ASSIGNMENT: Each line of the data that includes "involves" must be copied.
-*-*-
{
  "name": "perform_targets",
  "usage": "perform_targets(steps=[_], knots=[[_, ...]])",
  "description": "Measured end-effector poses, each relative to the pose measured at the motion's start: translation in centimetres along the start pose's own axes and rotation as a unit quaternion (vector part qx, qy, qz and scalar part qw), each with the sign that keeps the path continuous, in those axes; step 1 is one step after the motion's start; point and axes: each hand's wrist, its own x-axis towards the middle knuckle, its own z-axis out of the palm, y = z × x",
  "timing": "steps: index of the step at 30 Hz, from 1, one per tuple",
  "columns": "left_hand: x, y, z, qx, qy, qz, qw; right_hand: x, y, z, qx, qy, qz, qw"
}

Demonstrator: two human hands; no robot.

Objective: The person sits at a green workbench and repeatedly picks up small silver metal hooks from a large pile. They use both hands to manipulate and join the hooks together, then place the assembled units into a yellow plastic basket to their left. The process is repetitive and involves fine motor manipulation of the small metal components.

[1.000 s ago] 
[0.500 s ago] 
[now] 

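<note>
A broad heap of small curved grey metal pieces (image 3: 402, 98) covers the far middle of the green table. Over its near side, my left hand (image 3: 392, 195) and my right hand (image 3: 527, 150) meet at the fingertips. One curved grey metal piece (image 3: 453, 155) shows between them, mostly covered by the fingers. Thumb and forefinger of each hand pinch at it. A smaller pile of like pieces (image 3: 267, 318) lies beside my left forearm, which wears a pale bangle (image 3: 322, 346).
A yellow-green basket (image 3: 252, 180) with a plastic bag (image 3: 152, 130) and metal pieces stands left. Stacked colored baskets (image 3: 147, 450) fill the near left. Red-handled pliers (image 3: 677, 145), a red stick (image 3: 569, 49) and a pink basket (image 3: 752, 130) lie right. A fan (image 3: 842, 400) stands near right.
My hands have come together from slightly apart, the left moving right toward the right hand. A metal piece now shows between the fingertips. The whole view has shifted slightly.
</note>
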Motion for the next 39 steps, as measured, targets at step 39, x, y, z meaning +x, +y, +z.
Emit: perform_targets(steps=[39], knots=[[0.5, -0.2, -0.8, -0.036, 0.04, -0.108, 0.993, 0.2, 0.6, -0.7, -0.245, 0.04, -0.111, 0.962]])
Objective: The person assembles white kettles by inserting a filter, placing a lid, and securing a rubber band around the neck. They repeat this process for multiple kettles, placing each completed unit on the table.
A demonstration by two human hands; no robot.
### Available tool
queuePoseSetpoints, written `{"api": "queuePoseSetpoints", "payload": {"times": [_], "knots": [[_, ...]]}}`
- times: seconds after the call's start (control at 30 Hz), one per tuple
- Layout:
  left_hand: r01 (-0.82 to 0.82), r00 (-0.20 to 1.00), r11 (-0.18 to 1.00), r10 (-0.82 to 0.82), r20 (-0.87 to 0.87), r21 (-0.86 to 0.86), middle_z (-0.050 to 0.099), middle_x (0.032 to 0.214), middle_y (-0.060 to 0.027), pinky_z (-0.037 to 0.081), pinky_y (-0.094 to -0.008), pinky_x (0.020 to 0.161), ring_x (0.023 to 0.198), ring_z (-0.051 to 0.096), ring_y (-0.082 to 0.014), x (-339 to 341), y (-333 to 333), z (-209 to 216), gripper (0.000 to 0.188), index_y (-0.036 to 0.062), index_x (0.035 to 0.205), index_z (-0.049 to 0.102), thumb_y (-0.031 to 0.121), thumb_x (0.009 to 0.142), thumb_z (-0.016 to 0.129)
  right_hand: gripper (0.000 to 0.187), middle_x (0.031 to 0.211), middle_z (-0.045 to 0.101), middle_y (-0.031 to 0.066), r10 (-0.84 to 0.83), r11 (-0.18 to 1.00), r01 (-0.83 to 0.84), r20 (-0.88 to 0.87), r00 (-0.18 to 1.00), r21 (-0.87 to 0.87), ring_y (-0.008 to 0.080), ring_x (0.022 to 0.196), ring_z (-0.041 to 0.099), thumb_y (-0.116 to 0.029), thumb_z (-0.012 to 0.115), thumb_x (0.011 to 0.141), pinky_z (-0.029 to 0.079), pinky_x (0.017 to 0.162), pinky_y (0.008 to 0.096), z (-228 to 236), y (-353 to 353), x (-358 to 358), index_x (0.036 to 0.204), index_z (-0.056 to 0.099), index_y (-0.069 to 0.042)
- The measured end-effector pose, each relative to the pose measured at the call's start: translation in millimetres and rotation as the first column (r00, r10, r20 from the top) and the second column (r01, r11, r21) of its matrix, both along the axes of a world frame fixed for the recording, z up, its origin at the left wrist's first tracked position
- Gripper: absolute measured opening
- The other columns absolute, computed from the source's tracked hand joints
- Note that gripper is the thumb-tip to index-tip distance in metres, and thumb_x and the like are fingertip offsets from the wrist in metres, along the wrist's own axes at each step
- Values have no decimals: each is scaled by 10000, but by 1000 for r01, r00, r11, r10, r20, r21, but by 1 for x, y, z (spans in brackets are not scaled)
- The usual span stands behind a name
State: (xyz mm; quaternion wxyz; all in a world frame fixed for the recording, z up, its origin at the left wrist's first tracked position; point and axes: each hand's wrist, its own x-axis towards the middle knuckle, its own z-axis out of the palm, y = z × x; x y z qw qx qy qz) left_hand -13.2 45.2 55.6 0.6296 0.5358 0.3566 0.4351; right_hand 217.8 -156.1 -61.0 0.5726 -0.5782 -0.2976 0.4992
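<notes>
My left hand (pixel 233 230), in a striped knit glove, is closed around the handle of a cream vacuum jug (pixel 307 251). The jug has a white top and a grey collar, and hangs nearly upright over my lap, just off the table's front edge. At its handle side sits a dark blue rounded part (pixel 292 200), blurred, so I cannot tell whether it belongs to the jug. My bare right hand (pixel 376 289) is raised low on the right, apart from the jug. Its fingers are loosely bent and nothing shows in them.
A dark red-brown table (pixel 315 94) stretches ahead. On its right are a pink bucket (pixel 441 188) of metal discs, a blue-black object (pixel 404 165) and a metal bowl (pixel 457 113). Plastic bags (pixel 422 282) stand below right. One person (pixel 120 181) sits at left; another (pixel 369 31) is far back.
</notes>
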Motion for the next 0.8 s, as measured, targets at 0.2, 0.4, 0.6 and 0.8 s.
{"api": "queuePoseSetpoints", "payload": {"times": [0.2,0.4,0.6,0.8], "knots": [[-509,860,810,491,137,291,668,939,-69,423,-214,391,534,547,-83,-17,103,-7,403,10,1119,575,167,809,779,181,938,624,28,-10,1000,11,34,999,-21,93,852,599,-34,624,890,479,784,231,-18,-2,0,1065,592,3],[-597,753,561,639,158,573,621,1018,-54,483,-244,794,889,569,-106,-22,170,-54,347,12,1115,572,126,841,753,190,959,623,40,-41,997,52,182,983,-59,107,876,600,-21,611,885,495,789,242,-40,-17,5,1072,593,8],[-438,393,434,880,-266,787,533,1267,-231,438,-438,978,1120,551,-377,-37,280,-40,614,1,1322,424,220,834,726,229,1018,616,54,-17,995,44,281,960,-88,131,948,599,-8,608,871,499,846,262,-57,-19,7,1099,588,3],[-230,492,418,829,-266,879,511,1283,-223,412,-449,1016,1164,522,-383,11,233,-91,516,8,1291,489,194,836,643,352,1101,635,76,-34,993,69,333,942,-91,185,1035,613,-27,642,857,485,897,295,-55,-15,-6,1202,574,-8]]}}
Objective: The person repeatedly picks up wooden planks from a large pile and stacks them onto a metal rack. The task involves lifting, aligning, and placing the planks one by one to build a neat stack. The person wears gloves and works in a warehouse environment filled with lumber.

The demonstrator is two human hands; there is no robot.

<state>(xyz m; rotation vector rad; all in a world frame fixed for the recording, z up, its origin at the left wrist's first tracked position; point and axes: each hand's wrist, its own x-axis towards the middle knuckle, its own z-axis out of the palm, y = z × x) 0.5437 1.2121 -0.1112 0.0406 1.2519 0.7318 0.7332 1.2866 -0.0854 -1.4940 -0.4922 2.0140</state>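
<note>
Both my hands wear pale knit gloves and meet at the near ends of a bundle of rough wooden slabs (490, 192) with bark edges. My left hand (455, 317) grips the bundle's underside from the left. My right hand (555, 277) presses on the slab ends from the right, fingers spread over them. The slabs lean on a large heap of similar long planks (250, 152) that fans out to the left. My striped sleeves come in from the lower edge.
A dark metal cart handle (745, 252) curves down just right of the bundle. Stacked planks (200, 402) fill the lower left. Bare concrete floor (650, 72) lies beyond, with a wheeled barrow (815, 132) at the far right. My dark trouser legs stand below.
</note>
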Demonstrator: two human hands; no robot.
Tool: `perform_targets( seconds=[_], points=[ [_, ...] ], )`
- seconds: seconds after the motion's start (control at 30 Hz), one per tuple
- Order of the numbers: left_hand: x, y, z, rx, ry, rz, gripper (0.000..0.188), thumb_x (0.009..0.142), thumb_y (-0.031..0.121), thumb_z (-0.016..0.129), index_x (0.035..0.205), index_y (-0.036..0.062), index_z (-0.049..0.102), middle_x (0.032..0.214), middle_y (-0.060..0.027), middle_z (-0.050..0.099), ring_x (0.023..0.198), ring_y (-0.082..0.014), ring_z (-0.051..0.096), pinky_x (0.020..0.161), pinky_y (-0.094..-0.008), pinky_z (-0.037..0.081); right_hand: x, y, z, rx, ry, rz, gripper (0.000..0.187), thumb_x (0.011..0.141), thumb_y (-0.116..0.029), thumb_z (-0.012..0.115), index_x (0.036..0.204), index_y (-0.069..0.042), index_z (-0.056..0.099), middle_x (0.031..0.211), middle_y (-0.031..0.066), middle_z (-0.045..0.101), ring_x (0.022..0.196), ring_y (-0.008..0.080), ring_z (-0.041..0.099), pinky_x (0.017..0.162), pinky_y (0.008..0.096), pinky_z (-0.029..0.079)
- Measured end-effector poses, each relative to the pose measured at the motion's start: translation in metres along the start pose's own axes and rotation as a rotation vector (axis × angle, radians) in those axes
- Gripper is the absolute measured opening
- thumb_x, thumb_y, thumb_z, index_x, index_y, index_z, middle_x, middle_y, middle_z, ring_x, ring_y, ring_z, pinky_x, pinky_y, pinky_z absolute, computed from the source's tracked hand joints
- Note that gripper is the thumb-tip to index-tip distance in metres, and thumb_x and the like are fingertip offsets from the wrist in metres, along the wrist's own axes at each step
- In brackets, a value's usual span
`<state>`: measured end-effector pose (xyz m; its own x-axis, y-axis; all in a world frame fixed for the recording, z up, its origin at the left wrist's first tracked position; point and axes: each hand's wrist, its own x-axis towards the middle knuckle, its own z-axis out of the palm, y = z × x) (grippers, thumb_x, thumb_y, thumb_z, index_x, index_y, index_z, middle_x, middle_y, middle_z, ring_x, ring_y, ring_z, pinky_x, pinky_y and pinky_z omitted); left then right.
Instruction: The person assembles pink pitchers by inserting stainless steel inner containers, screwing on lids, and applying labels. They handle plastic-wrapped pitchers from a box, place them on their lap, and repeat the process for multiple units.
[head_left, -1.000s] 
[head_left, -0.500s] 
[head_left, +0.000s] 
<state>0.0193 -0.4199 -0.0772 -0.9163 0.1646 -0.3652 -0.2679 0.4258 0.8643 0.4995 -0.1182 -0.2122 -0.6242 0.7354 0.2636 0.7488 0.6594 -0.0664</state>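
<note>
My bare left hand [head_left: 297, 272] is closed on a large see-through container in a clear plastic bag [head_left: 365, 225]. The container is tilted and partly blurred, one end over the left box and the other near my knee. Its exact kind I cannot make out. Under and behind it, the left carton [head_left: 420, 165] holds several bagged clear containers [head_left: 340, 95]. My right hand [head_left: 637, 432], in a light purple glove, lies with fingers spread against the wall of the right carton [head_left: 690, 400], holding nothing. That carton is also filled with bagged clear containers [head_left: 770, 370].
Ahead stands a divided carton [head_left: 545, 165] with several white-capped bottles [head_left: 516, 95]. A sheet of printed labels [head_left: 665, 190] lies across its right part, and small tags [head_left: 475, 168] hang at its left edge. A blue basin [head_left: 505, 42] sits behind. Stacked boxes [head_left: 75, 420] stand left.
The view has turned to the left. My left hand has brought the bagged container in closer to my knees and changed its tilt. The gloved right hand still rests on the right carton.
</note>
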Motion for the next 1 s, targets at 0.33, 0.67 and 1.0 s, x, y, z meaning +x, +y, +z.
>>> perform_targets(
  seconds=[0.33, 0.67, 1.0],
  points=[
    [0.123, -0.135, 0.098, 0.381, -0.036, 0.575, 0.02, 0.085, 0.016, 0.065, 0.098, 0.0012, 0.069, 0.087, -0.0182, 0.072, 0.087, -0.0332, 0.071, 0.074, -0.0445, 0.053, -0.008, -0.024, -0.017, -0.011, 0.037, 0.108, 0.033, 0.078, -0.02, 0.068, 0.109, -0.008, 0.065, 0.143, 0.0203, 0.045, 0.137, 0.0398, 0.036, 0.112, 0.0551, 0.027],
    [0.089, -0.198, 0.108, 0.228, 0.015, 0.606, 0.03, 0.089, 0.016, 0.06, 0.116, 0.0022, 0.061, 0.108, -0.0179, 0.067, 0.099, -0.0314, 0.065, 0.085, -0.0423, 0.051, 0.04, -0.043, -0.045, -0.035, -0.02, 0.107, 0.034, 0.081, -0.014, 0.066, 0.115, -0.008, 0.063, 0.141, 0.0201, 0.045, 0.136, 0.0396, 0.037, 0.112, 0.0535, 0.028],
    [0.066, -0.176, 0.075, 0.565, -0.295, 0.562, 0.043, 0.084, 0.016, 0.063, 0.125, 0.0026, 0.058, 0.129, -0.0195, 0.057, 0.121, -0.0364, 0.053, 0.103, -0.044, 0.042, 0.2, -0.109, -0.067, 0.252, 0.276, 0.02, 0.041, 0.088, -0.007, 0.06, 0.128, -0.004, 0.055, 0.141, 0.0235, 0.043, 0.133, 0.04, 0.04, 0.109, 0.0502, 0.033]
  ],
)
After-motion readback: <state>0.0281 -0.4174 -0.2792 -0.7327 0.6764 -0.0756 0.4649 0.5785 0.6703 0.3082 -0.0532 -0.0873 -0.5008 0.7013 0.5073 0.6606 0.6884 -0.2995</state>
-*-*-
EXPECTED ANSWER:
Objective: The person sits at a green workbench and repeatedly picks up small silver metal hooks from a large pile. They use both hands to manipulate and join the hooks together, then place the assembled units into a yellow plastic basket to their left. The process is repetitive and involves fine motor manipulation of the small metal components.
Objective: The person repeatedly picks up wooden planks from a large pile and stacks them onto a metal rack. The task involves lifting, aligning, and placing the planks one by one to build a neat stack. The person wears gloves and works in a warehouse environment filled with lumber.

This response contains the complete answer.